WHAT YOU SHOULD DO: Could you copy the records below exactly, leaving out any pictures?
——
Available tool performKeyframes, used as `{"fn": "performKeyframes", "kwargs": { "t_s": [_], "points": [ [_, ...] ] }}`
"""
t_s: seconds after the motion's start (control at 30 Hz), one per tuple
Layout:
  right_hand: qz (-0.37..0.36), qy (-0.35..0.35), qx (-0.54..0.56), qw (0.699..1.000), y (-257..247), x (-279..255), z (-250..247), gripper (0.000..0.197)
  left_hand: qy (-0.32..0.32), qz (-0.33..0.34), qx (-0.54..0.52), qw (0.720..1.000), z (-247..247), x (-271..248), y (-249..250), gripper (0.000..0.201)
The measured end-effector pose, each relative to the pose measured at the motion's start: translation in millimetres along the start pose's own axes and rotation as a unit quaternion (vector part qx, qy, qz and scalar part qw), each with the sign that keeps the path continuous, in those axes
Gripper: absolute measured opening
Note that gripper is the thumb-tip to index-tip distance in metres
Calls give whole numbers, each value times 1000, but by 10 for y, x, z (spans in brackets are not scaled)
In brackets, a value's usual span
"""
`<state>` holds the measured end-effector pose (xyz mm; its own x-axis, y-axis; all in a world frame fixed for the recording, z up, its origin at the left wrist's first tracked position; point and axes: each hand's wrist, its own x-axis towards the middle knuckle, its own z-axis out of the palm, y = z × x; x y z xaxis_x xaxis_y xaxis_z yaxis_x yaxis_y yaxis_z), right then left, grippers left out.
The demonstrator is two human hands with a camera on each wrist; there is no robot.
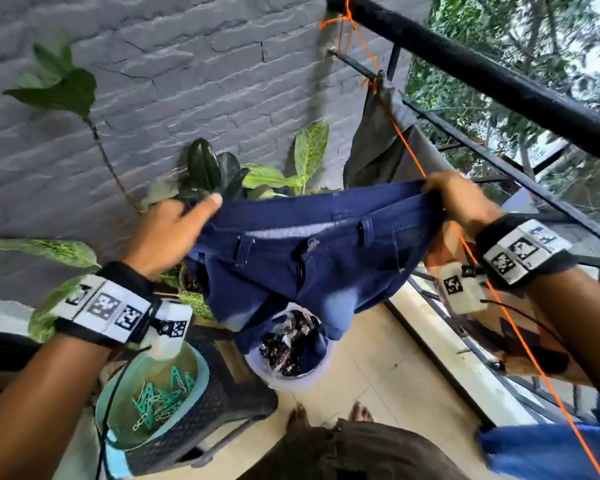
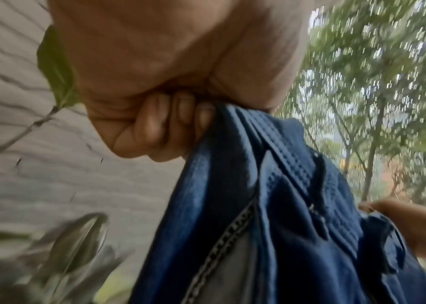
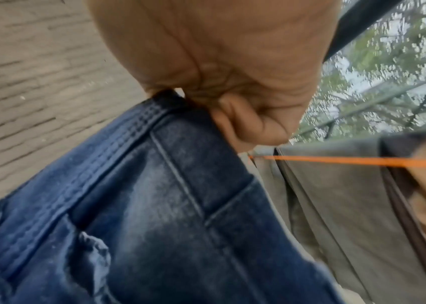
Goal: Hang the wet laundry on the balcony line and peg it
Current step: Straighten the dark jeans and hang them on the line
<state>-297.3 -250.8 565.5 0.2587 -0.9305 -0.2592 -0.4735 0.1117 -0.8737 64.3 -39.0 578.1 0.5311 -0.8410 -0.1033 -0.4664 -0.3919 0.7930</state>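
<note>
A pair of blue jeans (image 1: 291, 258) is stretched by its waistband between both hands, legs hanging down. My left hand (image 1: 174, 226) grips the waistband's left end; the left wrist view shows its fingers (image 2: 170, 121) curled round the denim (image 2: 271, 205). My right hand (image 1: 458, 195) grips the right end, close to the orange line (image 1: 409, 154). In the right wrist view the curled fingers (image 3: 248, 123) hold the jeans (image 3: 154, 205) just left of the orange line (image 3: 349, 161). A grey garment (image 1: 378, 140) hangs on the line beyond the right hand.
A teal tub (image 1: 198, 375) of green pegs (image 1: 160, 400) sits on a dark stool (image 1: 229, 386) at lower left. A bucket (image 1: 316, 372) of laundry stands on the floor. Potted plants (image 1: 222, 174) line the grey brick wall. A black railing (image 1: 499, 84) runs at right.
</note>
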Motion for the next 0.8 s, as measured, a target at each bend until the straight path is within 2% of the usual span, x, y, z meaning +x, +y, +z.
{"fn": "performKeyframes", "kwargs": {
  "t_s": [0.03,0.07,0.17,0.23,0.3,0.37,0.47,0.5,0.57,0.6,0.63,0.7,0.73,0.8],
  "points": [
    [32,-23,26,999,125,-13,80,15,-18,-14,17,1000,96,-58,-117,83],
    [49,-49,17,997,226,-51,172,19,-37,-26,26,999,190,-121,-232,83],
    [63,-123,2,990,495,-194,366,53,-81,-94,25,992,385,-299,-479,64],
    [64,-188,8,980,650,-251,392,71,-93,-136,32,986,419,-350,-618,70],
    [30,-279,-60,958,778,-319,365,61,-94,-160,41,982,392,-374,-728,73],
    [-13,-329,-139,934,896,-348,326,63,-111,-168,28,979,348,-389,-810,78],
    [-69,-335,-161,926,936,-407,403,41,-140,-153,32,978,290,-445,-822,76],
    [-79,-329,-166,926,945,-409,428,40,-149,-145,36,978,276,-445,-869,79],
    [-95,-310,-172,930,941,-433,435,57,-160,-132,40,977,244,-478,-919,86],
    [-102,-293,-166,936,945,-439,435,63,-163,-118,40,979,221,-499,-961,83],
    [-101,-277,-153,943,951,-440,430,63,-166,-101,43,980,202,-522,-989,76],
    [-92,-258,-115,955,919,-474,420,49,-191,-67,38,979,177,-551,-1034,69],
    [-92,-253,-95,958,899,-488,417,45,-212,-51,29,975,177,-562,-1042,73],
    [-98,-242,-72,963,859,-483,388,50,-234,-21,35,971,195,-577,-1047,85]
  ]
}}
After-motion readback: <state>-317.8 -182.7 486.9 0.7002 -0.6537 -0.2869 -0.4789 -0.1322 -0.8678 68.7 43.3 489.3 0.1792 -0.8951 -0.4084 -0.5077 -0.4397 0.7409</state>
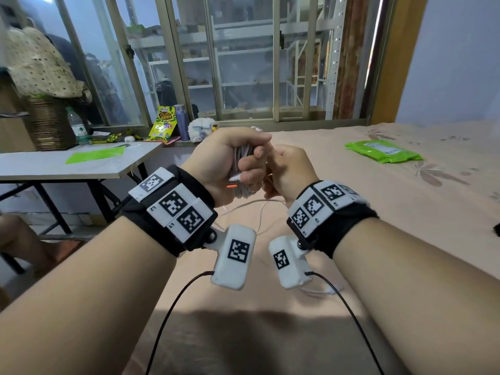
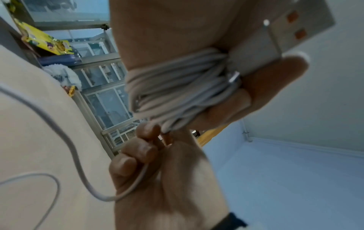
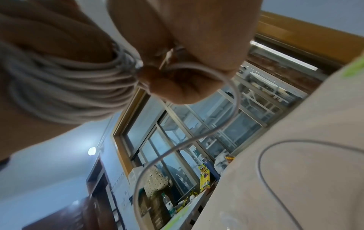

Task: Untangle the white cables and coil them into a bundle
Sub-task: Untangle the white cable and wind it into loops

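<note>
Over the bed, my left hand point(image 1: 230, 155) grips a coiled bundle of white cables point(image 1: 243, 158), its fingers curled round the loops point(image 2: 177, 87). A USB plug with orange inserts point(image 2: 285, 31) sticks out of the bundle beside the left fingers. Right beside it, my right hand point(image 1: 288, 169) is fisted round a loose white strand point(image 3: 226, 109) that leaves the bundle point(image 3: 69, 87). That strand point(image 2: 78, 163) hangs down and trails in curves on the sheet point(image 1: 259, 212).
The pink bed sheet point(image 1: 351, 239) lies below both hands, with a green package point(image 1: 384, 151) at the far right. A grey folding table point(image 1: 67, 169) stands at the left with a green sheet, a bottle and a snack bag. Another white cable end point(image 1: 327, 290) lies near my right forearm.
</note>
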Motion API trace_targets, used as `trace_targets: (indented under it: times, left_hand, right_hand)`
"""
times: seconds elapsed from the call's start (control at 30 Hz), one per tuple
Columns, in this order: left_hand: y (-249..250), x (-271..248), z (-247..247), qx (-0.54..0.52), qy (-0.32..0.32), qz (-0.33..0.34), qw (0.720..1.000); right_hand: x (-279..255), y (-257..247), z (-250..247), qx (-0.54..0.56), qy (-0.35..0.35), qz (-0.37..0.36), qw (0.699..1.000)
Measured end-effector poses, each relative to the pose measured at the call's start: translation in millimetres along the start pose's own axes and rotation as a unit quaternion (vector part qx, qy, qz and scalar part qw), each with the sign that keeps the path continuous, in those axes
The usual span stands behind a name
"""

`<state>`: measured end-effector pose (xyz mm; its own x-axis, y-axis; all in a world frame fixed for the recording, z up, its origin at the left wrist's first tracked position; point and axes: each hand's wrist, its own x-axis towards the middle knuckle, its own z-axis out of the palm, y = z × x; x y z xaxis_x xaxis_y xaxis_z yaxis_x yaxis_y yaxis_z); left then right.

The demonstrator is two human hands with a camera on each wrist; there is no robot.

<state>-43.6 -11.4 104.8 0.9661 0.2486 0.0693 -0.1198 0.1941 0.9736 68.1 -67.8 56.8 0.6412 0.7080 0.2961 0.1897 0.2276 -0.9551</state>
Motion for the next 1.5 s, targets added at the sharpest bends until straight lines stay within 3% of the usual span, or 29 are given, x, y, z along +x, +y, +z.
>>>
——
ANSWER SECTION:
Available tool performKeyframes, used as `{"fn": "performKeyframes", "kwargs": { "t_s": [_], "points": [ [_, ...] ] }}`
"""
t_s: seconds after the motion's start (control at 30 Hz), one per tuple
Layout:
  right_hand: qz (-0.37..0.36), qy (-0.35..0.35), qx (-0.54..0.56), qw (0.699..1.000), y (-257..247), x (-279..255), z (-250..247), gripper (0.000..0.197)
  left_hand: qy (-0.32..0.32), qz (-0.33..0.34), qx (-0.54..0.52), qw (0.720..1.000), z (-247..247), x (-271..248), y (-249..250), gripper (0.000..0.201)
The measured end-effector pose, each relative to the pose measured at the motion's start: translation in millimetres along the start pose's own axes and rotation as a unit quaternion (vector part qx, qy, qz and scalar part qw), each with the sign that keeps the path continuous, in those axes
Gripper: absolute measured opening
Note that gripper is the thumb-tip to index-tip distance in metres
Calls give whole numbers, each value times 1000, but by 10 for y, x, z (spans in brackets are not scaled)
In brackets, a value's usual span
"""
`<state>` holds the measured end-effector pose (xyz mm; its own x-axis, y-axis; all in a world frame fixed for the recording, z up, its origin at the left wrist's first tracked position; point and axes: each hand's wrist, its own x-axis towards the middle knuckle, its own z-axis out of the palm, y = z × x; x y z xaxis_x xaxis_y xaxis_z yaxis_x yaxis_y yaxis_z), right then left, grippers left out.
The demonstrator is two human hands with a camera on each wrist; there is no robot.
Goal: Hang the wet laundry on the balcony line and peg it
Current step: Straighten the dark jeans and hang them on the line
<state>-297.3 -250.8 565.5 0.2587 -0.9305 -0.2592 -0.4735 0.1117 -0.8737 64.3 -39.0 578.1 0.5311 -0.8410 -0.1033 -0.4664 -0.3919 0.7930</state>
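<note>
A pair of blue jeans (image 1: 291, 258) is stretched by its waistband between both hands, legs hanging down. My left hand (image 1: 174, 226) grips the waistband's left end; the left wrist view shows its fingers (image 2: 170, 121) curled round the denim (image 2: 271, 205). My right hand (image 1: 458, 195) grips the right end, close to the orange line (image 1: 409, 154). In the right wrist view the curled fingers (image 3: 248, 123) hold the jeans (image 3: 154, 205) just left of the orange line (image 3: 349, 161). A grey garment (image 1: 378, 140) hangs on the line beyond the right hand.
A teal tub (image 1: 198, 375) of green pegs (image 1: 160, 400) sits on a dark stool (image 1: 229, 386) at lower left. A bucket (image 1: 316, 372) of laundry stands on the floor. Potted plants (image 1: 222, 174) line the grey brick wall. A black railing (image 1: 499, 84) runs at right.
</note>
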Motion for the next 0.8 s, as measured, a target at each bend until the straight path is within 2% of the usual span, x, y, z meaning +x, +y, +z.
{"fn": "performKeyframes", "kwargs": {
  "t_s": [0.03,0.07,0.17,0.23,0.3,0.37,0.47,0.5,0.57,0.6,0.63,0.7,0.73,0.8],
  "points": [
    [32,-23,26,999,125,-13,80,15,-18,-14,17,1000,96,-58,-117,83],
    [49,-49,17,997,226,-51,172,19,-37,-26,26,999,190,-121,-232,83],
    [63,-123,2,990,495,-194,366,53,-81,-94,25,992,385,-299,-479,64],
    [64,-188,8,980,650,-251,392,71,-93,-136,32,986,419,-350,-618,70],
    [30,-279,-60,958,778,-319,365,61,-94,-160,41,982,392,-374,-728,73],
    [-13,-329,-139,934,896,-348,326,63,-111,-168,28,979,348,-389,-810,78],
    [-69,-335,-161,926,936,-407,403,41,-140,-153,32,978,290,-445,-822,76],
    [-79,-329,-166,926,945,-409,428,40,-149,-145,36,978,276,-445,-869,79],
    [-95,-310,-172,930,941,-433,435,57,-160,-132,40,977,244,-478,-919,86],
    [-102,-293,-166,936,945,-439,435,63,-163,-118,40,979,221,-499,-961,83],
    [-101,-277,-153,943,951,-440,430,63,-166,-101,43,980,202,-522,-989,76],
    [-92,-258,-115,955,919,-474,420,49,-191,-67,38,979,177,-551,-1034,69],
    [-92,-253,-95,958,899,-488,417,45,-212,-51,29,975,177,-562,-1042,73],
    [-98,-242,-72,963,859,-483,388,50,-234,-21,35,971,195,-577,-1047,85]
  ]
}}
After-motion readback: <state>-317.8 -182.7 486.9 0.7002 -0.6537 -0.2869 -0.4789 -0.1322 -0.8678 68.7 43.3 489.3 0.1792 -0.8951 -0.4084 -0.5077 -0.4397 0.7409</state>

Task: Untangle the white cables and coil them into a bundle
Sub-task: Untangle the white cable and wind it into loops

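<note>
Over the bed, my left hand point(image 1: 230, 155) grips a coiled bundle of white cables point(image 1: 243, 158), its fingers curled round the loops point(image 2: 177, 87). A USB plug with orange inserts point(image 2: 285, 31) sticks out of the bundle beside the left fingers. Right beside it, my right hand point(image 1: 288, 169) is fisted round a loose white strand point(image 3: 226, 109) that leaves the bundle point(image 3: 69, 87). That strand point(image 2: 78, 163) hangs down and trails in curves on the sheet point(image 1: 259, 212).
The pink bed sheet point(image 1: 351, 239) lies below both hands, with a green package point(image 1: 384, 151) at the far right. A grey folding table point(image 1: 67, 169) stands at the left with a green sheet, a bottle and a snack bag. Another white cable end point(image 1: 327, 290) lies near my right forearm.
</note>
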Motion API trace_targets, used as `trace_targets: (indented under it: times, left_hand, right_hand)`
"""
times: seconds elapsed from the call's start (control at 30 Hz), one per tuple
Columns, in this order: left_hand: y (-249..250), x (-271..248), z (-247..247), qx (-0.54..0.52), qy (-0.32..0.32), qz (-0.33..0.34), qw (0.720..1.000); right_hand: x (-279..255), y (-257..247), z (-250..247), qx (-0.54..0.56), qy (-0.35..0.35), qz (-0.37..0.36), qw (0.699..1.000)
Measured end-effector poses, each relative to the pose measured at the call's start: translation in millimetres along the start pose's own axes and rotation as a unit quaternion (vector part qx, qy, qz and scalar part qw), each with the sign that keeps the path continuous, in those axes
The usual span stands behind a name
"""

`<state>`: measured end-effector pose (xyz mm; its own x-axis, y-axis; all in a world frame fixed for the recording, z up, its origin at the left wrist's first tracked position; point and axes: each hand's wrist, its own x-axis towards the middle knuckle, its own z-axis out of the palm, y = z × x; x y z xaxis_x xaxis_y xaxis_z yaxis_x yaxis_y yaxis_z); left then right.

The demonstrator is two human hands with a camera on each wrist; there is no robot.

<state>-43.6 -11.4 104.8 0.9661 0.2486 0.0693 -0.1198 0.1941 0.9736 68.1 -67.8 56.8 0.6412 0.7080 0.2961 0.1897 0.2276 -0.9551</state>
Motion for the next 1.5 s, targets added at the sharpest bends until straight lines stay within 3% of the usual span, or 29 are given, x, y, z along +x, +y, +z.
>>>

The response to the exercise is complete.